[comp.sys.ibm.pc] How is a 68000 as fast as an 80386??

alex@bilver.UUCP (Alex Matulich) (02/28/90)

Can someone help me with a puzzling problem?

In my current C programming project, I have written some functions that
perform statistical things on 400 separate data sets (linear regressions,
standard errors, etc).  This number-crunching part takes about a minute to
complete when I run it on my Amiga.  My Amiga uses a 68000 running at 14 MHz
(twice the normal cpu speed) and no math chip.  The compiler is Lattice C
4.0 in 32-bit addressing mode (similar to the IBM "large" memory model).

Naturally, I wanted more speed, so I ported the program to an AT&T 386WGS
at work, which is a 25 MHz 80386 IBM compatible.  I compiled it using
Turbo C 2.0, large memory model.  Then I watched in chagrined disbelief as
that number-crunching section still took about a minute to execute --
actually a few seconds longer than my Amiga.  All source code was the same!

This is plainly ridiculous, I thought.  I was always under the impression
that there is NO WAY a 14 MHz Amiga can match the performance of a 25 MHz
80386 machine.  I thought of a few possible reasons.  I am sure they are
way off base, because I have little familiarity with IBM-style architecture,
but here they are:

1)  Perhaps MS-DOS takes up a lot more overhead than AmigaDOS, but I doubt
    it.  I always considered MS-DOS to be an operating system that gets in
    the way of the task at hand only minimally.  I had no other programs
    resident.  If anything, the Amiga Exec had more overhead, since there
    were two other "active" background tasks and 16 "waiting" background
    tasks for the operating system to worry about.

2)  Possibly the IBM display is CPU-bound, as in the Macintosh, where
    program execution is only performed during vertical screen blanks.  This
    isn't the case, is it?  Isn't the video circuitry independent of the CPU?

3)  Maybe the Turbo C compiler for IBM compatibles is not as efficient as
    the old Lattice compiler I use for the Amiga.  I find it hard to believe.
    Perhaps each compiler's implementation of math functions like sqrt()
    are different enough to account for this incident.  The math library I
    used on each machine was the default.  On the Amiga, this is the slowest
    library.  There are others (IEEE, FFP, etc) which are faster but they
    sacrifice precision.

4)  Might the 68000's math instructions be more streamlined than those on the
    80386?  It takes 70 clock cycles to do a multiply and 158 to do a divide
    on a 68000, plus at most 16 cycles to calculate addresses.  I don't know
    what the specs are for an 80386.

5)  I know the 80386 has special modes of operation, incompatible with
    previous chips, that allow it to run at its full potential.  Is this
    the reason my program isn't running at its rightful speed?  Are these
    special modes accessible when using DOS?  If so, how?
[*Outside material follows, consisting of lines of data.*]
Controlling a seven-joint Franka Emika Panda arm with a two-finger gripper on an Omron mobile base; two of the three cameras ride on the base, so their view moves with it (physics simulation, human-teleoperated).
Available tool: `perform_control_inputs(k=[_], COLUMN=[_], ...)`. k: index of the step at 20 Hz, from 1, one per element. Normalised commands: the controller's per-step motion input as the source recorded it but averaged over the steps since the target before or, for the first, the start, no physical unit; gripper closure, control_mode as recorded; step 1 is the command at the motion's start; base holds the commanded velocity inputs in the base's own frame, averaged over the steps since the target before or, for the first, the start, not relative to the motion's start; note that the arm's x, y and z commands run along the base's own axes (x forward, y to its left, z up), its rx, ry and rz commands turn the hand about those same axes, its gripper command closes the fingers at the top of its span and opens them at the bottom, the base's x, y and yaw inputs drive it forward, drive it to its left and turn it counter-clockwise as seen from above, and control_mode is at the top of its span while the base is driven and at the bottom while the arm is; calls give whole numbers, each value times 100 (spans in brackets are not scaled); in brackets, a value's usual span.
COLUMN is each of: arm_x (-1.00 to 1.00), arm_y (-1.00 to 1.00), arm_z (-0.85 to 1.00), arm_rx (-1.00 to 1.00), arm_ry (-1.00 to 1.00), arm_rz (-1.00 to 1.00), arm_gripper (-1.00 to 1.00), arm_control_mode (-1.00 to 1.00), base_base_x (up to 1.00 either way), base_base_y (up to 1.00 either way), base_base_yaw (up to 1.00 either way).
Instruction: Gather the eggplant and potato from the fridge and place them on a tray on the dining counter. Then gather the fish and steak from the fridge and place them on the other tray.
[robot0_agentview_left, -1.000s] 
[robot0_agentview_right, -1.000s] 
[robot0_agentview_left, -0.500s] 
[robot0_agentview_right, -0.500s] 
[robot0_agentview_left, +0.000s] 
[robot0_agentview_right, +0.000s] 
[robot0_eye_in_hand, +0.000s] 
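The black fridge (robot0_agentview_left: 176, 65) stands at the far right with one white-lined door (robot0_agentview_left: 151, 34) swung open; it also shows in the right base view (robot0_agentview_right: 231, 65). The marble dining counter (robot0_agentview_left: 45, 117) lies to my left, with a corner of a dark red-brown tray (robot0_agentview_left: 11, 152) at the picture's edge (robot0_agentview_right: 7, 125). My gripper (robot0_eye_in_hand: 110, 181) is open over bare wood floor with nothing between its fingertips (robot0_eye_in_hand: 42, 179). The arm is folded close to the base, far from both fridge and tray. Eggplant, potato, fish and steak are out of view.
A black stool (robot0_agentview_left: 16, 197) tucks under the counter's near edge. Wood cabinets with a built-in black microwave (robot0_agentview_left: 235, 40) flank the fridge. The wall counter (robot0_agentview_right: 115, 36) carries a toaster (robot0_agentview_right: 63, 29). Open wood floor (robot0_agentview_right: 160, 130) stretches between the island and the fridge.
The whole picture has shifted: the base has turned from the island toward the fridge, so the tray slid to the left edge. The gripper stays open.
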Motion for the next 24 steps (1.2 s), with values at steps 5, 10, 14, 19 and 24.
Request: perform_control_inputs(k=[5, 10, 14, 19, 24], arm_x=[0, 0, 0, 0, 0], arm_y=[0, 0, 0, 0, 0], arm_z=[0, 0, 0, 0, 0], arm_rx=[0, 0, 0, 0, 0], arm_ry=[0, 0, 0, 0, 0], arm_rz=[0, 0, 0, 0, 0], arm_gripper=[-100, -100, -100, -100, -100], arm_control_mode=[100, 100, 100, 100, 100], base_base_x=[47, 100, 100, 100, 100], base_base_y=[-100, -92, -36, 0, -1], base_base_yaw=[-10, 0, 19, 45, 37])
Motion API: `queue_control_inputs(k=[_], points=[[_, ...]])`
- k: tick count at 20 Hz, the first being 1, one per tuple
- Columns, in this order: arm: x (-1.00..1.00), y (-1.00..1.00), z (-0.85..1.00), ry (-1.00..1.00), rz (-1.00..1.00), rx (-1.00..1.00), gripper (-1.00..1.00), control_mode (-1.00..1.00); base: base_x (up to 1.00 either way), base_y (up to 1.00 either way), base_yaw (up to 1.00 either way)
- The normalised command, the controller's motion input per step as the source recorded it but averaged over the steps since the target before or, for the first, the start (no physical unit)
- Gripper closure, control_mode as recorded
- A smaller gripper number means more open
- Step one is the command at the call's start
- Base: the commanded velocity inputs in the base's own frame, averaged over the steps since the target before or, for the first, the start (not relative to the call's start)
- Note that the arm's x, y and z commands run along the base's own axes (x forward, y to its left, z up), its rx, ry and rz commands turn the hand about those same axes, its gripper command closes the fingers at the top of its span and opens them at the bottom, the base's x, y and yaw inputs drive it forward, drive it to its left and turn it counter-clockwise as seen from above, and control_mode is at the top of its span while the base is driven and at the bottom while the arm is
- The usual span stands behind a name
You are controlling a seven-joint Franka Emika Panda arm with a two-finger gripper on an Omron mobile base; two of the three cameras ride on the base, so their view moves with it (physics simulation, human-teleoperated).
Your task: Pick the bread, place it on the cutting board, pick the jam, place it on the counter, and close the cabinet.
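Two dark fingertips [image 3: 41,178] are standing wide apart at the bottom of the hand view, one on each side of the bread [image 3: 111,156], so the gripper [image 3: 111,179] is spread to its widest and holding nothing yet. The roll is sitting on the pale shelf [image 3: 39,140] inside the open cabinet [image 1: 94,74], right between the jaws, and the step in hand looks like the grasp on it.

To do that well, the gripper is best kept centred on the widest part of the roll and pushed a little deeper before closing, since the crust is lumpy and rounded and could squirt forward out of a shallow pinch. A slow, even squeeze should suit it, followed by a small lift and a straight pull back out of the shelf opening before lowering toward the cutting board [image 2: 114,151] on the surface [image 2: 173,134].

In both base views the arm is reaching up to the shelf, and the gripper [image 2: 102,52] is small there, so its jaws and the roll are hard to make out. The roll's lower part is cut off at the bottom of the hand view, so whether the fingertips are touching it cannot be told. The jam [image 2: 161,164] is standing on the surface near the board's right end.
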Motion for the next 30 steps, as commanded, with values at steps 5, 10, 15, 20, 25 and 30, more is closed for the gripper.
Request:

I have absolutely no intention of starting a computer war here.  This is
new to me, and seems bizarre.  I would like an explanation, and if possible
some suggestions on speeding up the execution of my software on the 80386.
IBM compatibles are the target machines for my software anyway (I just like
doing the development on the Amiga).  Please e-mail me any help (or flames?)
and I'll summarize.

-- 
     ///  Alex Matulich
    ///  Unicorn Research Corp, 4621 N Landmark Dr, Orlando, FL 32817
\\\///  alex@bilver.UUCP    ...uunet!tarpit!bilver!alex
 \XX/  From BitNet use: bilver!alex@uunet.uu.net

harlow@plains.UUCP (Jay B. Harlow) (03/01/90)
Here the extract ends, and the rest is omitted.